Another (at 38%) took the view that: even if there is an engagement between the armed forces of the U.S. and Venezuela, I think there's only a 2 in 5 chance that this will actually presage a regime change attempt by the U.S.. But any such attempt would very likely be successful at removing Maduro from power one way or another, despite Venezuela’s size and terrain. Maduro could go into hiding and cease to be the President, for example.”

The median view, though, tied the conditional tightly to why and how Washington acts. If the strike were limited (e.g., to narco-site) and not part of a regime-change campaign, most expected no immediate collapse.
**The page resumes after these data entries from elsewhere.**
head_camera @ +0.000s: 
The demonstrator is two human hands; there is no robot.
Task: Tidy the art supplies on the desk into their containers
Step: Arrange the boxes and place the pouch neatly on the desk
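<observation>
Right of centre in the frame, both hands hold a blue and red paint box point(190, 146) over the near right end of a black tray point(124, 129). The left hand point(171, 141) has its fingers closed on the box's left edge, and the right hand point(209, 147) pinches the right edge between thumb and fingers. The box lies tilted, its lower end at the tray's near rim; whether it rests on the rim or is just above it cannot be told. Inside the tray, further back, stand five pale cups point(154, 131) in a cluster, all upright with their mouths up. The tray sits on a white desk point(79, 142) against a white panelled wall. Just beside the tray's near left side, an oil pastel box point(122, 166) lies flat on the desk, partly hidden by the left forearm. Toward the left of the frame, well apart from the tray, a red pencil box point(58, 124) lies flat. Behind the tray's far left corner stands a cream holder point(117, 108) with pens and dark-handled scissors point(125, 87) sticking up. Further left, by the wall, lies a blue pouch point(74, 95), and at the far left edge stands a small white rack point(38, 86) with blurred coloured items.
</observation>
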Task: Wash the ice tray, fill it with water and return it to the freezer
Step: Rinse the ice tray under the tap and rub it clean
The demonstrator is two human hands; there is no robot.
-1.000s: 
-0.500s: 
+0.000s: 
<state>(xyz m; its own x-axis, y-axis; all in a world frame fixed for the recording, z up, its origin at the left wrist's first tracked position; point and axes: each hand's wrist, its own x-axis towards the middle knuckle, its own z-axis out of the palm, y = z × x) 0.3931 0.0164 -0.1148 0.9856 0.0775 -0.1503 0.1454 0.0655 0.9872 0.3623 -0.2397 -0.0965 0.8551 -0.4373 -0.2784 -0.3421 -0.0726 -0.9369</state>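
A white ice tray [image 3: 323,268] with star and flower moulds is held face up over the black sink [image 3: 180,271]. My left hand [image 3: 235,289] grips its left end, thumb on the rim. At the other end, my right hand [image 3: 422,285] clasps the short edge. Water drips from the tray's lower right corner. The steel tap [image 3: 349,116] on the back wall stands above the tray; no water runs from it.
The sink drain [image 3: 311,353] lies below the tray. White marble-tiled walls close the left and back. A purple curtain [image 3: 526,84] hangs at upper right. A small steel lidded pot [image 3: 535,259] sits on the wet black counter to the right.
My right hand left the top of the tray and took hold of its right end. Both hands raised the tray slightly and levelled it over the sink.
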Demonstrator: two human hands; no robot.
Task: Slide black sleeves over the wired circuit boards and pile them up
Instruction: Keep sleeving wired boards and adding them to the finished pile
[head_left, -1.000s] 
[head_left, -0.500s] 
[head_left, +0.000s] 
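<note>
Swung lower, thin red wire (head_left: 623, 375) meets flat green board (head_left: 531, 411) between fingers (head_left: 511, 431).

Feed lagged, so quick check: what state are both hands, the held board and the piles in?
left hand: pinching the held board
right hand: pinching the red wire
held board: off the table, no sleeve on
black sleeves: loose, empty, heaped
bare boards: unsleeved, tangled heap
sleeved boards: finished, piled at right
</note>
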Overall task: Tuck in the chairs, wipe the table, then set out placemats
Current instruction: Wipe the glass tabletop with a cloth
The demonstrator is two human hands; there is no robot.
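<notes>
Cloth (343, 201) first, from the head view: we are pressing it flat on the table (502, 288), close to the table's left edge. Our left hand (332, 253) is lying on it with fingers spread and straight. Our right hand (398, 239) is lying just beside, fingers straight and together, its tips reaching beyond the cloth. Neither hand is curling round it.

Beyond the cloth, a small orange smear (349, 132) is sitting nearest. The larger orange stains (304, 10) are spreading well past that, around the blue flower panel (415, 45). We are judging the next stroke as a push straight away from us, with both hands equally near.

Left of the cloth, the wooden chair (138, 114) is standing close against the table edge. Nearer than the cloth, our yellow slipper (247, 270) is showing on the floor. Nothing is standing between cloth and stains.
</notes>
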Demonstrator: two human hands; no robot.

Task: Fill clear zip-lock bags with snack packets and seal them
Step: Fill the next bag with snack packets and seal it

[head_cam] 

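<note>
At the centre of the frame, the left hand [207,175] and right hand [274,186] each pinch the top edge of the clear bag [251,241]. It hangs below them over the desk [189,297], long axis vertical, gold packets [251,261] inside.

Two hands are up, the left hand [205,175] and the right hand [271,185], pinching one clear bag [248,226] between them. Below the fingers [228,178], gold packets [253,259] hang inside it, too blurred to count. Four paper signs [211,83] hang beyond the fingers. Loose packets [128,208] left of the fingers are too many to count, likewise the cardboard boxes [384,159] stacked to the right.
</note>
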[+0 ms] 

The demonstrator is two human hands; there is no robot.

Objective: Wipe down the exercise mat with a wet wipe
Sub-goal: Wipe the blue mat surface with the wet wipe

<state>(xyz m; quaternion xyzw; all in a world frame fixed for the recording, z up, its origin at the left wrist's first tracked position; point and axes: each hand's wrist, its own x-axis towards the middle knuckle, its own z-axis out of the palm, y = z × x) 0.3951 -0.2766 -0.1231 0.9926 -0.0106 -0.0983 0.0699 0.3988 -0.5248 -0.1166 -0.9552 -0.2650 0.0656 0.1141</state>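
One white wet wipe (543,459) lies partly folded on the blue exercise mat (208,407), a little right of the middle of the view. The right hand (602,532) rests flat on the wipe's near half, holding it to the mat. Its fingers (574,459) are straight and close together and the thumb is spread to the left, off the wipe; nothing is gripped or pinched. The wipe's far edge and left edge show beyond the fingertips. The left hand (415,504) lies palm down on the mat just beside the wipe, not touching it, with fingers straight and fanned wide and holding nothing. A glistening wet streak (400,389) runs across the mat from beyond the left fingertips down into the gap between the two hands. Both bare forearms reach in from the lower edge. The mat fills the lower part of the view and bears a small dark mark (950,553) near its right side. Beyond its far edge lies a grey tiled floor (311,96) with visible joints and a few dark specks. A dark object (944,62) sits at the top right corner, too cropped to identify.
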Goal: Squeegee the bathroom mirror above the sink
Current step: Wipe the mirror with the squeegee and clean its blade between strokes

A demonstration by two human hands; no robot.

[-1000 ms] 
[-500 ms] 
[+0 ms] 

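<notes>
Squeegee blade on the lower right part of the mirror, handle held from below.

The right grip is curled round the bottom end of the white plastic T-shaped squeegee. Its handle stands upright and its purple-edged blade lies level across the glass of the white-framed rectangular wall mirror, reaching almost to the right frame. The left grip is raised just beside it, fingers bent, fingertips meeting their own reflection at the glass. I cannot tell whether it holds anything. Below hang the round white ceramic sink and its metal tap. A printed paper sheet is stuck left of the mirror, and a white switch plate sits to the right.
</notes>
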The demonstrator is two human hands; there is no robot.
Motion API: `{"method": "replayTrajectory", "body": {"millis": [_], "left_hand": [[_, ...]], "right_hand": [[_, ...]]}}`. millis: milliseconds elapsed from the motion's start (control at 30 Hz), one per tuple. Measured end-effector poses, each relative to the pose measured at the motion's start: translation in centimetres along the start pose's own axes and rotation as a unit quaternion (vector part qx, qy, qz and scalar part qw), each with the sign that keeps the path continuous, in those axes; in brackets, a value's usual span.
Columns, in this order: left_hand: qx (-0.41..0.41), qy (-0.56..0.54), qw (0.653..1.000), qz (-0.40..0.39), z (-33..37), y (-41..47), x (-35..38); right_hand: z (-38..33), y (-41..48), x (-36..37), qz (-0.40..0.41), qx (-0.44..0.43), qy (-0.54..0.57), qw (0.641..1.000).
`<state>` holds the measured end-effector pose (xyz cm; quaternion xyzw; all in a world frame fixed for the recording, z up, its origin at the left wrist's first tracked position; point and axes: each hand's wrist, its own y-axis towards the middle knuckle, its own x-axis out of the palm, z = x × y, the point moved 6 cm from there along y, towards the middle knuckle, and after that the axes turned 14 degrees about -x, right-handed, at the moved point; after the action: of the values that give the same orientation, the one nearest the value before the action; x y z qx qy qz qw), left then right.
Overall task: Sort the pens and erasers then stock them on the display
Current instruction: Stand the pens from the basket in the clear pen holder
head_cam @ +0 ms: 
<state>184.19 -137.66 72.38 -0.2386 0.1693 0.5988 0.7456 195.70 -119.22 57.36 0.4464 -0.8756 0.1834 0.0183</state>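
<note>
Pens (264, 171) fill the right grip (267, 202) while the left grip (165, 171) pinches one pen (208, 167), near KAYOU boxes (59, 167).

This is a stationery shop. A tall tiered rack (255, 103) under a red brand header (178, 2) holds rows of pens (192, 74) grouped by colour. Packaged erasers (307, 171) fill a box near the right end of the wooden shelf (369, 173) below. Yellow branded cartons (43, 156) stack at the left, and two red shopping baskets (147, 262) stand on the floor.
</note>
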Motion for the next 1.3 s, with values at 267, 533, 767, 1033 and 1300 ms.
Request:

They interpreted U.S. intent as coercive bargaining rather than decapitation: “The point is to coerce concessions… Trump would only depose Maduro as a last measure, and maybe not even then”

Here again, forecasters drew an analogy with the situation in Iran, arguing for the possibility for Maduro to stay in power even after U.S. strike. One said:the most likely scenario in case of a U.S. strike does not involve regime change. [...] The Iranian regime still holds, despite rather humiliating strikes by both Israel and the U.S. \~3 months ago.”

In sum, forecasters saw Maduro as relatively entrenched at baseline, with persistence the more likely outcome. But a U.S. strike roughly doubled the probability of his exit, lifting it into the one-in-three range. 

Conclusion

Swift Centre forecasters judged that the U.S.-Venezuela standoff has moved beyond routine counternarcotics operations into a more volatile phase where (limited) strikes on Venezuelan territory are a live possibility. While most still saw full-scale conflict as more unlikely than likely in the near term, the risks of significant disruption (to Maduro’s hold on power, to Chevron’s operations, and to wider geopolitical alignments) were judged to rise materially if the U.S. crosses that threshold. Conditional forecasts showed consistent upward shifts, underlining that escalation would meaningfully increase strategic uncertainty across multiple domains.